Data extracted from a collection:

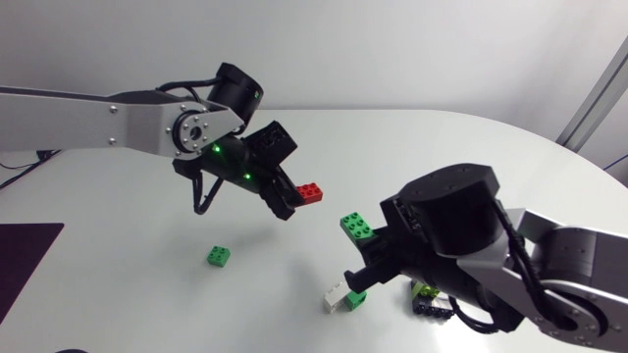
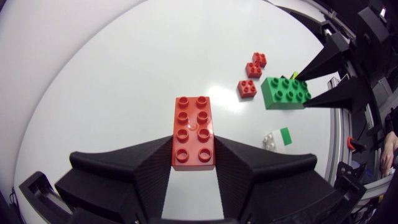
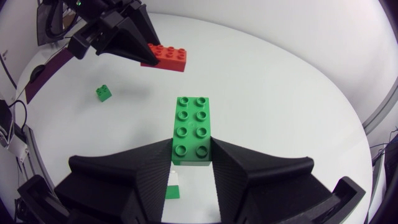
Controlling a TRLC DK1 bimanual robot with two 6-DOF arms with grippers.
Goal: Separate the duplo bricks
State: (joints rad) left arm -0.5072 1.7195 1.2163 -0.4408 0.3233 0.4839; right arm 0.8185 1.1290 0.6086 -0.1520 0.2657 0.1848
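Above the tabletop point(image 1: 442, 147), the green brick point(image 3: 191, 121) juts lengthwise from the right tool point(image 3: 191, 146), whose fingers pinch its near end from both sides. Ahead of the green brick and apart from it, the red brick point(image 2: 193, 127) hangs crosswise, pinched likewise by the left tool point(image 2: 193, 143). The two look parted, so setting each down probably comes next. A white-and-green pair point(image 1: 343, 296) lies almost under the green brick and could crowd its descent. A small green brick point(image 1: 220, 256) sits well apart, and three small red bricks point(image 2: 253, 70) lie just beyond.
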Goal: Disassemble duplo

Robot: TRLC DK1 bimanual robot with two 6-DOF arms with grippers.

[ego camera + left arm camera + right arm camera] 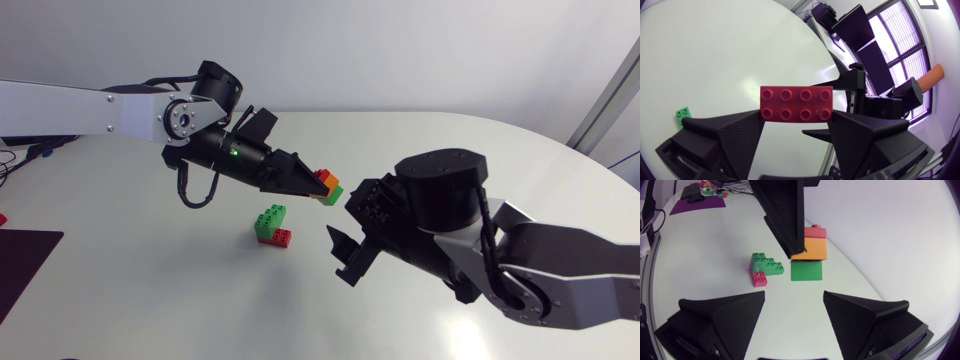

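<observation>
My left gripper [316, 186] is shut on a small stack of bricks held above the table: red [815, 231], then orange [810, 249], then green [807, 271]. In the left wrist view the red brick's studded face [796, 103] sits clamped between both fingers. My right gripper [345, 250] hangs open just below and to the right of that stack, with nothing between its fingers [720, 317]; the stack lies ahead of them. A second piece, green bricks on a red one [272, 225], rests on the table.
The white table [150, 290] has a rounded far edge. A dark purple mat [22, 262] lies at its left border. The loose green and red piece [765, 267] sits close under both grippers.
</observation>
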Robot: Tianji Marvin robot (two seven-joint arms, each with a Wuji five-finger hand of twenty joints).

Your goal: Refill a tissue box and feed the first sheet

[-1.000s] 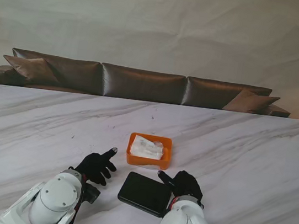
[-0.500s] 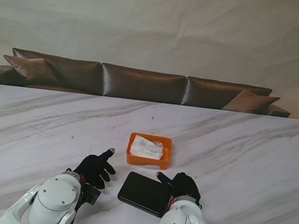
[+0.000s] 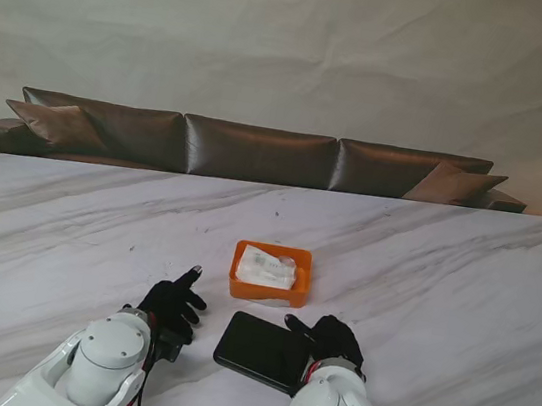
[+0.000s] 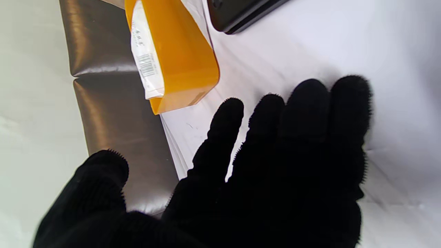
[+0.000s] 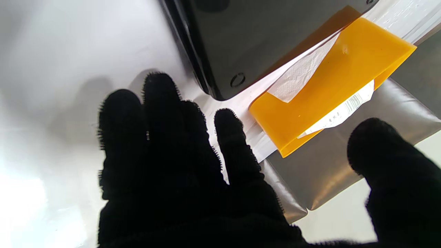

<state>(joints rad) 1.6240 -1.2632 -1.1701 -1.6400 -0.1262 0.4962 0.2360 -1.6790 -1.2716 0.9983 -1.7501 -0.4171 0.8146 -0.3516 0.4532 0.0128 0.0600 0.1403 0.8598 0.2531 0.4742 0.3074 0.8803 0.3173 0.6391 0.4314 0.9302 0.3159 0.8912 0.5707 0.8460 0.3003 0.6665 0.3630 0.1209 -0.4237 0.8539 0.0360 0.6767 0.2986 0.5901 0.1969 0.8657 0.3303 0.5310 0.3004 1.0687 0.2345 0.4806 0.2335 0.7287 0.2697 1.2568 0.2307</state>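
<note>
An orange tissue box [image 3: 270, 273] stands open-topped in the middle of the marble table [image 3: 422, 275], with a wrapped white tissue pack [image 3: 267, 267] inside; the box [image 4: 179, 58] and pack [image 4: 144, 58] show in the left wrist view, and box [image 5: 330, 82] and pack [image 5: 339, 110] in the right wrist view. A flat black lid [image 3: 262, 350] lies nearer to me than the box, also seen as the lid [image 5: 241, 38]. My left hand [image 3: 174, 305] hovers open left of the lid, fingers spread. My right hand [image 3: 329, 337] is open at the lid's right edge, holding nothing.
A brown leather sofa [image 3: 258, 151] runs along the table's far edge, with cushions at both ends. A pale wall rises behind it. Bare marble spreads to both sides of the box.
My left hand has drawn back slightly toward me, its index finger lower than before. The right hand has barely shifted. Box and lid have not moved.
</note>
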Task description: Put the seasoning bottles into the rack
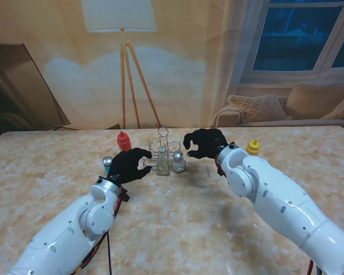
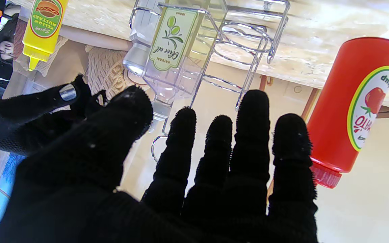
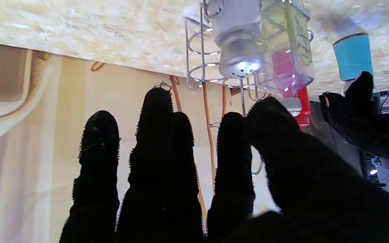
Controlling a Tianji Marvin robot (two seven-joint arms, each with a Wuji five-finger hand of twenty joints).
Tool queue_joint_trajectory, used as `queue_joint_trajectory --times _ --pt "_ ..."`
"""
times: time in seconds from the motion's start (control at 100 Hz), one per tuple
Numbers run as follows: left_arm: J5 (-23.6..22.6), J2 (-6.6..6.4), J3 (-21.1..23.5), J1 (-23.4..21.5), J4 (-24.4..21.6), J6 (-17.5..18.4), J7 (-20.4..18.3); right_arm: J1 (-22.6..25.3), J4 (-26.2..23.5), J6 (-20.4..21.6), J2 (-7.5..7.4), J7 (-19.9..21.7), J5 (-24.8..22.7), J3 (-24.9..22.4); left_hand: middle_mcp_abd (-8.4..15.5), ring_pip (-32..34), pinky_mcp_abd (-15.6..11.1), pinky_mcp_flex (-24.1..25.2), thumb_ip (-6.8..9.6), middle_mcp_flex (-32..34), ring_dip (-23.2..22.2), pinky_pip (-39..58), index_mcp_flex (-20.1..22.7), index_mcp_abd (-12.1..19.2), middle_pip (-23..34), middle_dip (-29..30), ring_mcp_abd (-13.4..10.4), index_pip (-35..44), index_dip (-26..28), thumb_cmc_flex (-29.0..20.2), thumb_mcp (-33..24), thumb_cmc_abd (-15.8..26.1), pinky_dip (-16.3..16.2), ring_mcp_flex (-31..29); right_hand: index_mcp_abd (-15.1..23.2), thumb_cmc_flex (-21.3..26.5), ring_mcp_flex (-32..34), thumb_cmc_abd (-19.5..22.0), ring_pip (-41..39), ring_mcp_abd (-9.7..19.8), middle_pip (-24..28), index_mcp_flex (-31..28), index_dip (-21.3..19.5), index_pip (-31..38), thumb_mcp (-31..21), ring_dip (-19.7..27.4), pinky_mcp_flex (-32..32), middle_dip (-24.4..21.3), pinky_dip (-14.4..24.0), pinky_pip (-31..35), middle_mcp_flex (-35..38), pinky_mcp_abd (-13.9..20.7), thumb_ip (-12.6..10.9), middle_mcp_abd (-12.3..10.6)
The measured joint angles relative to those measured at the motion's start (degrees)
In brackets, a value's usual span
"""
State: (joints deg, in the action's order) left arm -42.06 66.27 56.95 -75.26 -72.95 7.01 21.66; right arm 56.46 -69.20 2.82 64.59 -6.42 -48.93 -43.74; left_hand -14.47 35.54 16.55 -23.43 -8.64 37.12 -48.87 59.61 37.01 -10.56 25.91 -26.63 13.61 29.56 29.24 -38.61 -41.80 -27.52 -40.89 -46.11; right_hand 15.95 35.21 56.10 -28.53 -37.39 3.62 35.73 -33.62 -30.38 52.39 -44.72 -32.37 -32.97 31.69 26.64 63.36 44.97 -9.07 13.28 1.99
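Ketchup (image 1: 124, 140) stands at 10 o'clock of the rack (image 1: 166, 157), which already holds 2 bottles. Our left hand (image 1: 131, 165) and right hand (image 1: 204, 142) hover empty, fingers apart. We judge it light, smooth plastic; grip mid-body.

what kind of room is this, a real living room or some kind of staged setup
Probably a staged setup, not a real home: the floor lamp, sofa and window look like a printed backdrop behind a marble-patterned table, where a wire rack and condiment bottles stand.
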Motion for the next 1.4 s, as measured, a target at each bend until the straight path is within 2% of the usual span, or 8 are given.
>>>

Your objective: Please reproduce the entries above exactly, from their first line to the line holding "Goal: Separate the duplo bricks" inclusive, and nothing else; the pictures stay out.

Answer below:
Controlling a TRLC DK1 bimanual robot with two 6-DOF arms with grippers.
Goal: Separate the duplo bricks

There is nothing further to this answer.